Muitas mulheres têm dúvidas sobre o que acontece financeiramente após o fim de um casamento, principalmente quando não exerciam atividade remunerada durante a união. A legislação brasileira prevê, sim, a possibilidade de pensão entre ex-cônjuges — mas esse direito não é automático.
Quando a pensão pode ser concedida
De acordo com o Código Civil e o entendimento dos tribunais, a pensão após o divórcio depende da comprovação de necessidade.
Ou seja, a mulher pode receber pensão quando:
- não possui renda própria suficiente
- não consegue se inserir imediatamente no mercado de trabalho
- dependia economicamente do ex-marido
Além disso, o juiz analisa também a capacidade financeira de quem deverá pagar.
Regra não é permanente
O pagamento de pensão para ex-cônjuge é considerado excepcional.
Na maioria dos casos, ele tem caráter temporário.
Isso acontece porque a Justiça entende que a pessoa deve ter tempo para se reorganizar financeiramente após o divórcio.
No entanto, existem exceções.
Quando a pensão pode durar mais tempo
A pensão pode ser mantida por prazo maior em situações específicas.
Por exemplo:
- idade avançada
- problemas de saúde
- dificuldade real de conseguir emprego
- longa dependência econômica durante o casamento
Nesses casos, o benefício pode durar mais tempo ou até ser fixado por período indeterminado.
Nem toda mulher tem direito
Mesmo sem trabalhar durante o casamento, o direito não é automático.
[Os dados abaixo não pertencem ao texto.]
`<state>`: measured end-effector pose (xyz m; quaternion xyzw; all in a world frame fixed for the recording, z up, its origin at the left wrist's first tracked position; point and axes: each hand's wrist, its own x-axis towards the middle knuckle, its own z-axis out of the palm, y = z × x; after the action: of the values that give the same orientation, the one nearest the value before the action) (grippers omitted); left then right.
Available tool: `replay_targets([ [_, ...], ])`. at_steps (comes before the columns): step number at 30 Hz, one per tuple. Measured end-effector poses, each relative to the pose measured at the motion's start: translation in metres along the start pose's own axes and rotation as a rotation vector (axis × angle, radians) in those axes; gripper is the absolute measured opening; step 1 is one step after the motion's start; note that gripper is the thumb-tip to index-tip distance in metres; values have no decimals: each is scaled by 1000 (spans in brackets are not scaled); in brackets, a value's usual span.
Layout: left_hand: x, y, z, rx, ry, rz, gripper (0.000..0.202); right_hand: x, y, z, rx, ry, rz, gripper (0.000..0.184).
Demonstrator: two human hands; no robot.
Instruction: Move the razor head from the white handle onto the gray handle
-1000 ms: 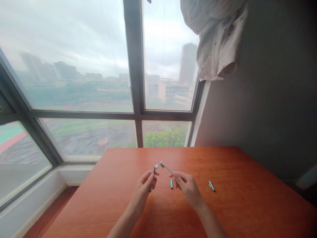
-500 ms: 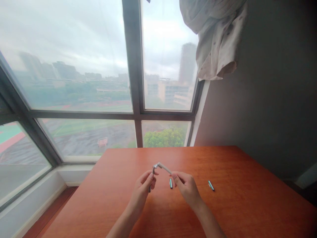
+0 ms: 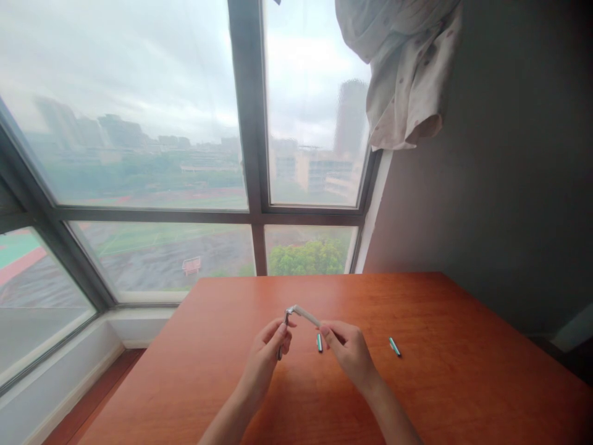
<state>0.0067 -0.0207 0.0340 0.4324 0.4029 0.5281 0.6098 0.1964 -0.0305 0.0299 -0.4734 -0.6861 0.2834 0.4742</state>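
My left hand (image 3: 269, 349) pinches a thin metal pen part (image 3: 283, 330) that stands nearly upright above the table. My right hand (image 3: 348, 349) pinches a white pen barrel (image 3: 306, 316) that slants up to the left. The tips of the two pieces meet at the top, just above and between my hands. A short teal pen piece (image 3: 319, 342) lies on the table between my hands, close to my right fingers. A second teal piece (image 3: 395, 347) lies further right.
The reddish-brown wooden table (image 3: 440, 383) stands against a large window with a dark frame (image 3: 252, 154). A grey wall is on the right, with a bunched pale curtain (image 3: 403, 68) hanging at its top. The floor drops away at the left.
The white barrel in my right hand has tilted lower and its tip has closed onto the top of the metal part in my left hand. Both hands barely shifted.
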Motion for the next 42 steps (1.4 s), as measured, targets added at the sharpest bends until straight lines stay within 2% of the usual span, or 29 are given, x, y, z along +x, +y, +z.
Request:
replay_targets([
  [3, -1, 1, 1, -4, 5, -8, 41, 0, -1, 0, -20, 4, -16, 47],
  [8, -1, 1, 1, -9, 0, -8, 39, 1, -2, -1, -76, 81, -14, 44],
  [15, 2, -1, 0, 1, -11, 4, 39, 0, -4, 0, 10, -2, -21, 44],
  [32, 2, 2, 1, 0, 29, 0, 40, 1, -3, 1, -34, 49, -3, 46],
  [38, 3, 1, -1, 9, 1, -9, 39, 1, -4, 0, -17, -4, 13, 52],
  [42, 3, 0, -1, -4, 5, -20, 42, 1, -3, 1, -24, 12, 19, 51],
])
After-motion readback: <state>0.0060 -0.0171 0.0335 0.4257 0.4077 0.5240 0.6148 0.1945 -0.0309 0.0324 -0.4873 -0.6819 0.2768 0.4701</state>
A Justiça exige comprovação de necessidade e ausência de meios próprios de sustento.
Além disso, o valor da pensão segue o princípio da proporcionalidade, considerando:
- necessidade de quem pede
- capacidade de quem paga
O que a Justiça considera
Os tribunais analisam diversos fatores antes de decidir.
Entre eles:
tempo de casamento
padrão de vida durante a união
idade e saúde da ex-esposa
possibilidade de independência financeira
Assim, cada caso é analisado individualmente.
Importância de orientação jurídica
Muitas mulheres deixam de buscar esse direito por falta de informação.
Por isso, entender como funciona a pensão após o divórcio pode fazer diferença no resultado do processo.
Além disso, o acompanhamento jurídico ajuda a garantir que todos os direitos sejam avaliados corretamente.